◆ TASK PROMPT ◆
Going from the line that contains "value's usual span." down to the last line in the listing below, reproduce every line exactly and include no others.

◆ DATA ◆
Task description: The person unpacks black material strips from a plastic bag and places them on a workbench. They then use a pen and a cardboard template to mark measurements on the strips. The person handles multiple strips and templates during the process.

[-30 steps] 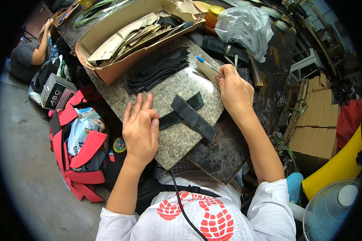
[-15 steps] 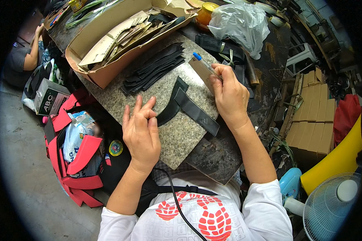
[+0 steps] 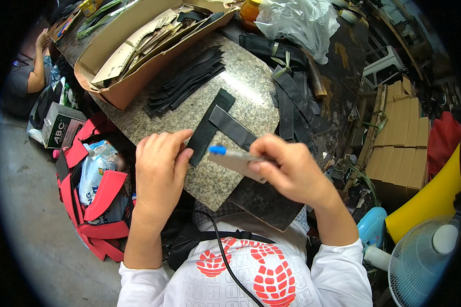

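Observation:
My right hand (image 3: 292,166) is closed around a blue-capped pen (image 3: 233,153) and a small flat card piece (image 3: 241,168), held above the slab's near edge. On the speckled stone slab (image 3: 138,125) lies a dark strip (image 3: 210,125), slanting. A second black strip (image 3: 233,128) overlaps it and runs down toward my right hand, which hides its near end. My left hand (image 3: 159,176) rests by the first strip's lower left edge, thumb tip touching it, thumb and forefinger apart. A fanned stack of black strips (image 3: 187,79) lies farther back on the slab.
A long cardboard box (image 3: 123,97) full of card pieces stands behind the stack. More black strips (image 3: 294,97), tied bundles and a clear plastic bag (image 3: 299,23) are at the back right. A fan (image 3: 425,261) stands right, a red-and-black bag (image 3: 105,197) left. Another person (image 3: 28,77) sits far left.
My right hand came down and toward me with the pen and card. My left hand shifted left and lower, its thumb now at the strip. The slanting strip looks straighter.

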`<state>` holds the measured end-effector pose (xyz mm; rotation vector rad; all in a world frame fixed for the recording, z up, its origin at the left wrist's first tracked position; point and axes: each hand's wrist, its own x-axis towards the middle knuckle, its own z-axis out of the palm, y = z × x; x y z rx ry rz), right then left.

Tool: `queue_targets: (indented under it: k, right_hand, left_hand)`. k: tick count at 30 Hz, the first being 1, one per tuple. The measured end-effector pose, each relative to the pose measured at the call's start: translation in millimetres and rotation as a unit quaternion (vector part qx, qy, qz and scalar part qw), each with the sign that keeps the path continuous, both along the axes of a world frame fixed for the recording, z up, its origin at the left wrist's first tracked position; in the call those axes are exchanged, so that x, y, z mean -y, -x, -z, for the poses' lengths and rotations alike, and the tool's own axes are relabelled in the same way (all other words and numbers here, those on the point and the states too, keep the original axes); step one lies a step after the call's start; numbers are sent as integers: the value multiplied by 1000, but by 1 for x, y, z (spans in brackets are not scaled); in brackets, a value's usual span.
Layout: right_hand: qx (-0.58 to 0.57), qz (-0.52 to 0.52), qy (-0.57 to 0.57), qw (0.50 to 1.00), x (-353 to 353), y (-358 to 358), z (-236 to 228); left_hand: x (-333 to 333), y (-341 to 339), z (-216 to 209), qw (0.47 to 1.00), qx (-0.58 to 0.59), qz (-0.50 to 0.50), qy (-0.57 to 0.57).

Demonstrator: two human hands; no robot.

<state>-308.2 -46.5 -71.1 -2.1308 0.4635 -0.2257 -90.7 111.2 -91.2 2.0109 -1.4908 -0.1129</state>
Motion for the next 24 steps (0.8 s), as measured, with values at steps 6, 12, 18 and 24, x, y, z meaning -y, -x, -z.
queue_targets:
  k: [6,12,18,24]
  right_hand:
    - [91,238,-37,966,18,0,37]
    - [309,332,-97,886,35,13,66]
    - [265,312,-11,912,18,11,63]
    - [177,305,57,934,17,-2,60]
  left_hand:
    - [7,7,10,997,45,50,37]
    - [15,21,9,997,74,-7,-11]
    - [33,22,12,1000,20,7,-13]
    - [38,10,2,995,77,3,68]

◆ REPLY TO THE EXERCISE ◆
Tool: `queue_targets: (indented under it: k, right_hand, left_hand)`. k: tick count at 30 Hz, the first being 1, one per tuple. The measured end-effector pose, each relative to the pose measured at the call's start: translation in millimetres and rotation as a unit quaternion (vector part qx, qy, qz and scalar part qw), each with the sign that keeps the path continuous, both along the axes of a world frame fixed for the recording, z up, its origin at the left wrist's first tracked position; in the call those axes are exchanged, so that x, y, z mean -y, -x, -z, for the poses' lengths and rotations alike, and the tool's own axes are relabelled in the same way (all other words and numbers here, those on the point and the states too, keep the original axes); step one lies a step after the call's start; numbers are sent as integers: the value multiplied by 1000, but by 1 for x, y, z (spans in brackets are not scaled); in brackets, a value's usual span.
Layout: right_hand: qx (-0.58 to 0.57), qz (-0.52 to 0.52), qy (-0.57 to 0.57), qw (0.50 to 1.00), x (-353 to 353), y (-358 to 358), z (-236 to 228); left_hand: x (-333 to 333), y (-341 to 339), z (-216 to 209), qw (0.47 to 1.00), qx (-0.58 to 0.59), qz (-0.50 to 0.50), qy (-0.57 to 0.57).

Demonstrator: two human hands; no robot.

<state>-308.2 -46.5 -71.1 -2.1308 0.4635 -0.2257 -90.7 111.2 -91.2 2.0109 -1.4908 -0.1129</state>
Motion for the next 24 steps (0.8 s), as measured, with values at steps 6, 12, 18 and 24, x, y, z meaning -y, -x, -z.
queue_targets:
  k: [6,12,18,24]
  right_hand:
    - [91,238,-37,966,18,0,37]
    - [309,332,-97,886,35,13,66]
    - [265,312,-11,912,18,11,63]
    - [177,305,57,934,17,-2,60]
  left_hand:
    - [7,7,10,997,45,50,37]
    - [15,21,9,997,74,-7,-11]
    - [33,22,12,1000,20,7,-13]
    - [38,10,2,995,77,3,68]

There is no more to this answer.